Her name is Lucielle 
She is a fainter
And a hermaphrodite.


----------



## KW Farms (Jun 21, 2008)

Polled x polled has been *said* to give you a greater chance of hermaphrodite offspring. From what research i've done and from what i've heard from some breeders who've been crossing polled goats for years, I think it's pretty inaccurate. 

You can believe it or not. I don't think there is a for sure yes or no answer on this because there has not been any concrete research done that I know of. I personally have NO problem at all buying, selling, breeding, owning polled goats. I personally see this whole polled, hermaphrodite thing as an old wives tale. 

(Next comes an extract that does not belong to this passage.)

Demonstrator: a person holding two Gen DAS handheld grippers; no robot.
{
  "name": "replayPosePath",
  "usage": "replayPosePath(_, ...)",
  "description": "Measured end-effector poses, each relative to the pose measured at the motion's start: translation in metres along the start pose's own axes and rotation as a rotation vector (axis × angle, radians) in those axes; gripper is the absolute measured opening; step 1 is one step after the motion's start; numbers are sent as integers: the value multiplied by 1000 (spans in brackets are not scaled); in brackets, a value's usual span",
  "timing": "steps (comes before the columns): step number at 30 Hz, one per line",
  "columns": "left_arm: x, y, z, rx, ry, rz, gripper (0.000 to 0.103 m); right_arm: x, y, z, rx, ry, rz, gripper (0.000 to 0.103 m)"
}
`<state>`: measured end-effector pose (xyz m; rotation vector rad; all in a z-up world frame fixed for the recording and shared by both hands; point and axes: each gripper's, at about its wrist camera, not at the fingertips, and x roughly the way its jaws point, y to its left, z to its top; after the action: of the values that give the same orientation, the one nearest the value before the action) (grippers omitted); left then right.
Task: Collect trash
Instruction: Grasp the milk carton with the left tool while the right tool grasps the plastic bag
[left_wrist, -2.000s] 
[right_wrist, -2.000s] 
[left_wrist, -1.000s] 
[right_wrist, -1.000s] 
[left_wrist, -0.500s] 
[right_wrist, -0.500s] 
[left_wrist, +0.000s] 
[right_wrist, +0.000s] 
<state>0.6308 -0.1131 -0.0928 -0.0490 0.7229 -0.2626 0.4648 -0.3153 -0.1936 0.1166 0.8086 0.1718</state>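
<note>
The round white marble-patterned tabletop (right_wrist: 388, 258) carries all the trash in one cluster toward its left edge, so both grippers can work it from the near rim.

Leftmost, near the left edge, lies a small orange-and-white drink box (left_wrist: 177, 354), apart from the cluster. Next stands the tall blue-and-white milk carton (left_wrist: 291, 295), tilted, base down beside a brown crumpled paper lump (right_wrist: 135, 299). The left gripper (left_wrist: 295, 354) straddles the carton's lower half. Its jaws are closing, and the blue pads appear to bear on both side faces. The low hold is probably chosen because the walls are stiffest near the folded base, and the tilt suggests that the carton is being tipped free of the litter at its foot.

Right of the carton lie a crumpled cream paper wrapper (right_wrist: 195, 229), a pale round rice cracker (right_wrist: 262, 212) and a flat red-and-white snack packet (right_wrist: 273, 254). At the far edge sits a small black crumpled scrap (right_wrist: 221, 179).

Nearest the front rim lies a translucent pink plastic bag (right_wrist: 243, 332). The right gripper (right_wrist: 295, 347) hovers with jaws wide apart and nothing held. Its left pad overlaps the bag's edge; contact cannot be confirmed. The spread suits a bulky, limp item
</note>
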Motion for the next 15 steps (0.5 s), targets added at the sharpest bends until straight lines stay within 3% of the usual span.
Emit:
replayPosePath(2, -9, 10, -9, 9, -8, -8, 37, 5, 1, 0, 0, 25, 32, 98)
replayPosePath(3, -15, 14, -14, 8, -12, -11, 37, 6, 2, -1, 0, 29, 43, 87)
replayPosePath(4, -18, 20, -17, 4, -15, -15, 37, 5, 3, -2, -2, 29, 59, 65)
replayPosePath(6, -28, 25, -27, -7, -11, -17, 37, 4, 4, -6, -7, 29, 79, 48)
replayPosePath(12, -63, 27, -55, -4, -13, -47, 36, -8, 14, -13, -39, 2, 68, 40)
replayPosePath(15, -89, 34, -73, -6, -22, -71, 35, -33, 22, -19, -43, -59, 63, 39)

I also think there is a lot of false information being spread about polled goats without research or documentation to back up the claim and some people just roll with it. There was a study done on the polled x polled breedings causing hermaphrodites, but the study was not correctly done because they used a line of goats known for throwing hermaphrodites and didn't research horned goats in the study.


----------



## milkmaid (Sep 15, 2010)

The breeder I bought my polled goat from has a result of an accidental polled x polled breeding. He (a Nigerian) is not a hermaphrodite; he is (sort of) a buckling, but his "parts" look funny, and he is incapable of breeding does.
I have also heard of other problems that can result - spermiostasis & cystic ovaries.
I don't think it's anything to worry about as long as you always breed polled to horned.
I just think it would be cool to find a polled gene that doesn't carry defects - and from it develop a pure-for-poll line of goats!


----------



## KW Farms (Jun 21, 2008)

There is nothing proven to accurately say that the polled gene in fact carries defects. :shrug:


----------



## StaceyRosado (Oct 5, 2007)

I think (no evidence just personal observation) that there are some lines of polled goats that have the hermaphrodite gene and because there are few polled lines if bred together it can express itself more because just like with the extra teat its less likely to happen if bred to another goat without the recessive gene then with another goat with that recessive gene. 

No there isnt enough research done on it and its sad because polled goats would be so cool!

the hard part of determining which lines are carrying the hermaphrodite gene is that we cant bring in new blood in the nigerian dwarf herd book so we are stuck with what we have in the gene pool already


----------



## milkmaid (Sep 15, 2010)

If I had the money, I would try to develop a pure-poll line that didn't carry any birth defects. But then I have always been a dreamer...


----------



## luvmyherd (Apr 9, 2011)

I think a lot of what we read in books and such has not had enough research to back up such claims. What it will take is someone determined enough to really give it a try. I have never even had one polled goat.
It would be so nice not having to disbud.


----------



## WhisperingWillowNDG (Jul 20, 2011)

If anyone is interested in info on polled goats of all breeds check out the yahoo group polled goat genetics. These people frequently breed polled to polled with nigh on any problems. Some even clain they get more hermies fromfrom thier horned x horned bredings than thier polled x polled breedings


----------



## Red Mare (Aug 17, 2011)

I have polled goats here, but all are the offspring of one sire. 
I have heard that it's the homozygous (as in you get nothing But polled) polled goats that have a higher risk of producing the intersex kids. 
All my polled goats have been crossed with horned goats, and I have had a 75% of polled kids. 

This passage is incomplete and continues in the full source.